In the second installment of our Focus series, we turn our attention to Russia. The nine writers collected in the portfolio break away from humdrum realism and represent an alternative canon to the last century of Russian literature. Natasha Randall talks with poet Arkadii Dragomoshchenko about the etymologies of Russian words and how those histories inform contemporary Russian writing. Plus new work by Sergey Zavyalov, Elena Fanailova, Dmitry Kuzmin, Alexander Vvedensky, Sergey Gandlevsky, Daniil Kharms, Olga Zondberg, and Vladimir Arkhipov’s gallery of homemade inventions.
What follows is an excerpt from the second chapter of this unfinished novel. In the first chapter, Platonov introduces two central figures: a Persian slave girl called Ofriya and Firs, the Macedonian officer. Firs has been sent by Alexander the Great to spy out Kutemaliya, a Central Asian kingdom that Alexander intends to invade.
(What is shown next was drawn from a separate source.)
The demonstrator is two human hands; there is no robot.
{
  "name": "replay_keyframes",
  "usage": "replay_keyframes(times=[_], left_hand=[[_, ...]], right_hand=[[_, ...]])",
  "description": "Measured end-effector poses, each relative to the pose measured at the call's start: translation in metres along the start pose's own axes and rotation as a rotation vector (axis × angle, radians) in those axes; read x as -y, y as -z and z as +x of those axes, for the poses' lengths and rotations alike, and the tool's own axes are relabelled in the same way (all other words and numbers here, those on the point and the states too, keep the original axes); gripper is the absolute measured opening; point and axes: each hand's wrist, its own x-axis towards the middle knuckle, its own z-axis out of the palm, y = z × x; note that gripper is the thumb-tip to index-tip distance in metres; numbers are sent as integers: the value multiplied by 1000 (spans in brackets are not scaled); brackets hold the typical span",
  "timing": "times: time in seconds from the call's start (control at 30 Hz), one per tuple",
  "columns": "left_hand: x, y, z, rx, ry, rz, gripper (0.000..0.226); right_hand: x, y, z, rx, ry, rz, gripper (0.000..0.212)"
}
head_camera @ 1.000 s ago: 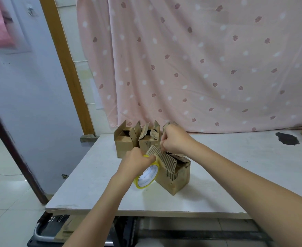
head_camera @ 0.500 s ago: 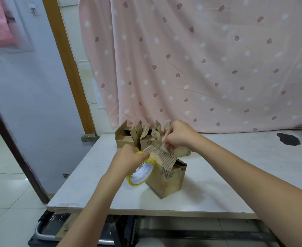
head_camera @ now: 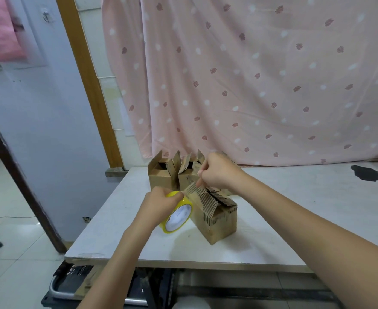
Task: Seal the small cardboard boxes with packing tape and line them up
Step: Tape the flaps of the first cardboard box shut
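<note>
Head camera view, looking down over your two bare forearms at a white table (head_camera: 295,219). Nearest you, just left of the front cardboard box (head_camera: 217,217), your left hand (head_camera: 161,204) curls its fingers over the top of a yellow roll of packing tape (head_camera: 178,216), held on edge and touching the box's left side. Above that box, your right hand (head_camera: 219,172) pinches the tape's free end, fingers bunched together, over a raised flap with bare corrugated ribs. The box sits near the table's left front. It looks light and hollow, likely to slide or dent, so steady it by its walls. The tape will likely be thin and sticky; hold only its edge. Behind the front box, two open-flapped boxes (head_camera: 161,172) wait side by side. Farthest back hangs a pink patterned curtain (head_camera: 250,74).
</note>
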Motion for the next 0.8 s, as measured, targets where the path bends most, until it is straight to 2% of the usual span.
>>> replay_keyframes(times=[0.2, 0.37, 0.57, 0.63, 0.8], left_hand=[[-2, 23, 3, -38, -12, -124, 60], [-13, 32, 13, -21, -116, -254, 52], [-22, 31, 25, -35, -142, 28, 45], [-20, 31, 24, -30, -171, 136, 50], [-8, 23, 25, 13, -110, 127, 49]], right_hand=[[-12, 19, 5, 29, -183, 268, 13], [-24, 36, 5, 81, -292, 459, 17], [-41, 29, 10, 111, -328, 482, 22], [-48, 31, 12, 109, -323, 503, 20], [-59, 27, 13, 101, -316, 455, 10]])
Captured while trying to cross the frontier, Firs has been forced to work as an engineer for Ozny, the country’s insane and dictatorial ruler. After a night of passion with Firs, Ofriya has set off on her own, trying to escape across the mountains and take a message to Alexander the Great. Firs, meanwhile, has been summoned to the capital…
When Firs was a short distance from the palace, he heard the noise of madness; the Macedonian officer had known that noise for a long time—he had heard it four years before, when the Tsar had first summoned him. Beside the palace itself, a platform had been cleared on a stony place and over a hundred people were torturing themselves in the enthusiasm of ecstasy. Firs kept his distance and began looking at these people with sorrow. One man was rolling about on the ground, struggling to rip away the hairy skin on his chest so he could take out the still living heart from in there and show how devoted it was to the Tsar, how brimming over it was with the blood of joy. Another was positioned with his legs up in the air and was continually spinning round on the top of his head, wanting to be blown apart by centrifugal force into insignificant dust. Five people were walking in an unchanging circle, without a stop, their heads bowed in possession of deep thoughtfulness; they were in mental search of the most glorious praise of the Tsar and, on finding it, they would cry out:
“O one and only fruit of gods whose blossoms are spent!”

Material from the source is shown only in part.